* [Dataset items]
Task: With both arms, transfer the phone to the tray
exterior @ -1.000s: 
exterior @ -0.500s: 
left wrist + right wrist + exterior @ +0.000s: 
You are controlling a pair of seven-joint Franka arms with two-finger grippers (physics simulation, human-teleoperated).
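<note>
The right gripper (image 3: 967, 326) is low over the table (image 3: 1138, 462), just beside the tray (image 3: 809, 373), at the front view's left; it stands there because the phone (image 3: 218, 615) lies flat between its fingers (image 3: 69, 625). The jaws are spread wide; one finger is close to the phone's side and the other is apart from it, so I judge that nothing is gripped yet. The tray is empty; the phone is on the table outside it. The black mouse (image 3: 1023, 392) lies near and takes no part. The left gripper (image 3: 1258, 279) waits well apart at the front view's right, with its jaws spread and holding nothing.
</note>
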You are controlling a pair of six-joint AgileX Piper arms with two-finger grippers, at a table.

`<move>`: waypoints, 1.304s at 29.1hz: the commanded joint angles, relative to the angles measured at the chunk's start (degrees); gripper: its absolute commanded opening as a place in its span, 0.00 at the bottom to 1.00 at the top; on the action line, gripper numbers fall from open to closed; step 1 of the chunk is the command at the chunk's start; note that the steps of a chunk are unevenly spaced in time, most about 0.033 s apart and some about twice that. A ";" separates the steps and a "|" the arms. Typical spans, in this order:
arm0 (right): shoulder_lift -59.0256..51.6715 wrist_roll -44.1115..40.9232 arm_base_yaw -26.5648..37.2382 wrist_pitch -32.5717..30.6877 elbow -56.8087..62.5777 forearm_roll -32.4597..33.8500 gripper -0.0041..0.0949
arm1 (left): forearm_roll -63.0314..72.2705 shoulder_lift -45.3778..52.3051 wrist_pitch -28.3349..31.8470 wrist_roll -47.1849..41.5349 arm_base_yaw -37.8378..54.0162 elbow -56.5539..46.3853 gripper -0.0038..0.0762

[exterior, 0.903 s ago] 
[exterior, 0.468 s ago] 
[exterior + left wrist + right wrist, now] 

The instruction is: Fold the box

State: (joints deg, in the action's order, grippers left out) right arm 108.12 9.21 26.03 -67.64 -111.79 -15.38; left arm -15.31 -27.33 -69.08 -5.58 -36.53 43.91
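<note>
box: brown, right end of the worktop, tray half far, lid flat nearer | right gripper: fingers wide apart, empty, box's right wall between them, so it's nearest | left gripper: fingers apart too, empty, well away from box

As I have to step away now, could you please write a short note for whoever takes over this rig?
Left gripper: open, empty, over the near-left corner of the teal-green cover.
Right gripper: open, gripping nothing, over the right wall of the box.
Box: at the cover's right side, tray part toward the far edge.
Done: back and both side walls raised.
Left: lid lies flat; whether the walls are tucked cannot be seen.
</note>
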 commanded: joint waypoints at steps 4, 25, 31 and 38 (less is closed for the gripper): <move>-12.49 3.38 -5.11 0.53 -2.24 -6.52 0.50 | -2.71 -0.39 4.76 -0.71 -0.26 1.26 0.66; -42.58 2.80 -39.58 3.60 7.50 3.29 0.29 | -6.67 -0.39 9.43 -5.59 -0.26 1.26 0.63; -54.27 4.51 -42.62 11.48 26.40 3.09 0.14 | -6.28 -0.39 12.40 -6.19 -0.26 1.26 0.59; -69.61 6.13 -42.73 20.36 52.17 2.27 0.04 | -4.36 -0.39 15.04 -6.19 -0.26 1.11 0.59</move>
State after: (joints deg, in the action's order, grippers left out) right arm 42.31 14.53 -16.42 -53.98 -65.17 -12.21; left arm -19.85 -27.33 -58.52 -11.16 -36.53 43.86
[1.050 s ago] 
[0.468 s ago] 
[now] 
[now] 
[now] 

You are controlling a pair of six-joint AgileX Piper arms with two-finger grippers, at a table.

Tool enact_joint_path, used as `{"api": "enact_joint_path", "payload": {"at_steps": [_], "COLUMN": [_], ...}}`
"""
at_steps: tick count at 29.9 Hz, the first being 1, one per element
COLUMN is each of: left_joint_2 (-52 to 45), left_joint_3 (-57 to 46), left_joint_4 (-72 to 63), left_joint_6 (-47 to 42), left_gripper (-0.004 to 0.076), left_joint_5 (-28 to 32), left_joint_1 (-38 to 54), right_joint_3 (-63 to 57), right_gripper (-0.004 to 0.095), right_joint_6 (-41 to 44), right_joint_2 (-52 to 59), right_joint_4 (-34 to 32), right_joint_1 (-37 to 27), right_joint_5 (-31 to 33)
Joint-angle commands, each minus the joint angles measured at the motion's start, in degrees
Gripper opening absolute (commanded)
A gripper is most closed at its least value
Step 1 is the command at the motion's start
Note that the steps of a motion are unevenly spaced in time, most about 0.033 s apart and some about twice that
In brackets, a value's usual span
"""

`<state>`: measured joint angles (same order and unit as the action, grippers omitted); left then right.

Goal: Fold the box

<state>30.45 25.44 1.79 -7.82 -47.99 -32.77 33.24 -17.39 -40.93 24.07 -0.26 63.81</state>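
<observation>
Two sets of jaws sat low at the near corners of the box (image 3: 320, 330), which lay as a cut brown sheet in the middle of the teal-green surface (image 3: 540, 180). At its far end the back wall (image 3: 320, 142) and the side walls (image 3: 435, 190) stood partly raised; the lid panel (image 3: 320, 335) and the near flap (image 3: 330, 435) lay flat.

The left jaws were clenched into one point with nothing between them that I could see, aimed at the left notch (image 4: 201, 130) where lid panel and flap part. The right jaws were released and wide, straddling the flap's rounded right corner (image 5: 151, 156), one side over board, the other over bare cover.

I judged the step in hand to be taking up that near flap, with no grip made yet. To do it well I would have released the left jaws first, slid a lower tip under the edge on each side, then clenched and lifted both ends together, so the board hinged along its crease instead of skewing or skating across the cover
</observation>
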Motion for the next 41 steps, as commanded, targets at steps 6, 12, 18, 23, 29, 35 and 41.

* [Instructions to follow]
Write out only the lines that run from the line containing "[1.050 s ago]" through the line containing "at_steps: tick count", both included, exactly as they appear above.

* [Answer section]
[1.050 s ago] 
[0.468 s ago] 
[now] 
[now] 
[now] 

You are controlling a pair of six-joint AgileX Piper arms with two-finger grippers, at a table.

Tool enact_joint_path, used as `{"api": "enact_joint_path", "payload": {"at_steps": [_], "COLUMN": [_], ...}}`
"""
at_steps: tick count at 29.9 Hz, the first being 1, one per element

This brings the exercise to completion.